La présence militaire croissante de la Chine au Cambodge : un changement stratégique ?


Principaux renseignements

  • Des corvettes de la marine chinoise sont amarrées à une jetée nouvellement construite à la base navale de Ream.
  • Les installations construites par la Chine peuvent servir à la marine chinoise, ce qui laisse soupçonner une présence permanente.
  • Les analystes suggèrent que, bien que Ream ne soit pas techniquement classée comme une base permanente, les déploiements par rotation de la Chine pourraient contourner les restrictions constitutionnelles cambodgiennes.

Washington s’inquiète de plus en plus d’une éventuelle présence militaire chinoise permanente sur la base navale cambodgienne de Ream. Des images satellites montrent deux corvettes de la marine chinoise, des navires de guerre de type A56, amarrées à une jetée nouvellement construite, capable d’accueillir des navires plus grands. D’autres installations, également construites par la Chine, sont soupçonnées d’être au service de la marine chinoise.

Dénégations et inquiétudes

Le Cambodge nie avec véhémence ces affirmations, citant sa constitution qui interdit toute présence militaire étrangère permanente. Les responsables soulignent que Ream reste ouvert à toutes les marines amies et mettent en avant les capacités militaires limitées du Cambodge et sa dépendance à l’égard de la formation dispensée par des partenaires extérieurs, en particulier la Chine.

Malgré ce démenti, les soupçons demeurent. Alors que la Chine n’exploite actuellement qu’une seule base à l’étranger, à Djibouti, établie en 2016, sa puissance navale s’accroît rapidement, dépassant la taille de la flotte américaine. Cette montée en puissance, associée à l’initiative chinoise « la Ceinture et la Route », qui nécessite des normes d’infrastructure de niveau militaire, suscite des inquiétudes quant à un futur réseau de bases chinoises dans le monde.

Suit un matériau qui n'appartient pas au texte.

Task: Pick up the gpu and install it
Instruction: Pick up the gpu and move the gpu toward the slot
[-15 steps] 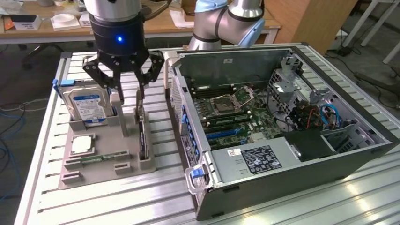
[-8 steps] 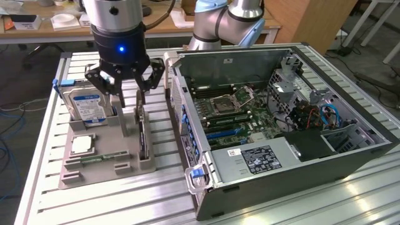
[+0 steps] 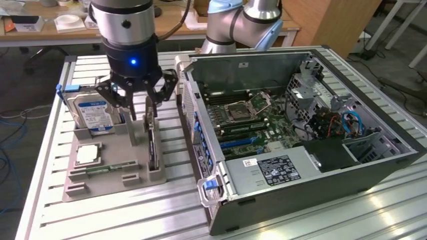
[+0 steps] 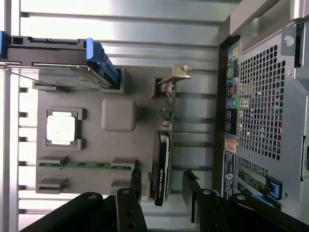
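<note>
Hovering over one gpu [image 4: 161, 162], one wide-spread tool [image 3: 141, 111]

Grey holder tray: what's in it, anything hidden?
Blue-and-white labelled hard drive, silver square processor, narrow green memory stick, and the green gpu card standing on edge beneath the open claw. Its lower edge is hidden in the tray.

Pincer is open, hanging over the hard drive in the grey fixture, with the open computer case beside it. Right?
Not quite. The pincer is open, but it hangs over the gpu standing on edge in the grey fixture, not the hard drive; the wrist view shows it straddling the card. The open computer case beside it is right.
</note>
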Motion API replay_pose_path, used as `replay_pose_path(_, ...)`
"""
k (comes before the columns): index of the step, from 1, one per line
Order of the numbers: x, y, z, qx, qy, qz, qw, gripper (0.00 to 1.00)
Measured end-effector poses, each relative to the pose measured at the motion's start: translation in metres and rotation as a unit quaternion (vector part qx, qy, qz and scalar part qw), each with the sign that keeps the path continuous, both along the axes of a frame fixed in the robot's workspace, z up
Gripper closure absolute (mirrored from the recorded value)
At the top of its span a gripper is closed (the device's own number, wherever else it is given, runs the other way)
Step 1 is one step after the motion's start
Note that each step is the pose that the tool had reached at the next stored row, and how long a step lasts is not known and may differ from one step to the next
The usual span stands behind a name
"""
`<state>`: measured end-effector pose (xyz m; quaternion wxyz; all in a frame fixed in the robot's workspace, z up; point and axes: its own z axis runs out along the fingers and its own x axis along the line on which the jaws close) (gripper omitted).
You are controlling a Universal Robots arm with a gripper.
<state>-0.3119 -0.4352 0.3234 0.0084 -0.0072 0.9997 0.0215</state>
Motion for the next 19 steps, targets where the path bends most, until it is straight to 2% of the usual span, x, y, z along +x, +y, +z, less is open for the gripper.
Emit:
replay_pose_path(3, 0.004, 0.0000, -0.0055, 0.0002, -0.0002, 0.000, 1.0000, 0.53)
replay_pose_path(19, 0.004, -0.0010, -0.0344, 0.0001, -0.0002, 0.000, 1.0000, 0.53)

Changement dans les partenariats

Ream, situé à la pointe sud du Cambodge, a été précédemment modernisé avec l’aide des États-Unis, mais ce partenariat s’est modifié à la suite des changements politiques survenus au Cambodge en 2017. Les exercices militaires conjoints avec les États-Unis ont cessé, remplacés par des exercices conjoints avec la Chine. En 2020, les bâtiments financés par les États-Unis ont été démolis à Ream et de vastes travaux d’agrandissement financés par la Chine ont commencé, aboutissant à une jetée similaire à celle de Djibouti, capable d’accueillir le plus grand porte-avions de la Chine.

Le Cambodge affirme que les corvettes amarrées sont destinées à l’entraînement et à la participation à des exercices conjoints. Cependant, l’exclusion des destroyers japonais de la nouvelle jetée au profit de l’amarrage à Sihanoukville alimente les soupçons d’exclusivité.

Fuite d’un accord et perspectives des analystes

Une fuite d’un accord conclu en 2019 entre le Cambodge et la Chine, rapportée par le Wall Street Journal, suggère un bail de 30 ans pour 77 hectares de Ream, y compris des dispositions pour le déploiement de personnel militaire et d’armement. Bien que le Cambodge ait rejeté cette information comme étant fausse, la présence chinoise reste essentiellement exclusive.

Les analystes estiment que si Ream n’est pas techniquement considéré comme une base permanente, l’accès continu de la Chine par le biais de déploiements rotatifs pourrait contourner les restrictions constitutionnelles cambodgiennes. Des accords similaires existent entre les États-Unis et les Philippines.

Inquiétudes stratégiques

Une présence chinoise à long terme à Ream présente des avantages stratégiques limités pour la Chine, compte tenu de ses bases existantes en mer de Chine méridionale. Cependant, elle pose des problèmes à la Thaïlande et au Viêt Nam voisins, car elle pourrait permettre à la Chine d’encercler le littoral vietnamien. La Thaïlande s’inquiète également de la présence d’une base chinoise à proximité de son principal port naval, ce qui compliquerait encore leurs différends territoriaux.

Bien qu’il soit peu probable que les deux pays expriment publiquement leurs inquiétudes en raison de leurs liens économiques avec la Chine et d’une réaction intérieure potentielle, les stratèges américains et indiens restent concentrés sur la possibilité de futures bases chinoises dans l’océan Indien.

Conclusion

Malgré ces développements, les analystes reconnaissent qu’il est peu probable que la puissance militaire mondiale de la Chine dépasse celle des États-Unis dans un avenir proche. La valeur stratégique de Ream pourrait résider davantage dans la collecte de renseignements, le suivi des satellites et la surveillance des cibles à longue portée que dans la projection traditionnelle de puissance.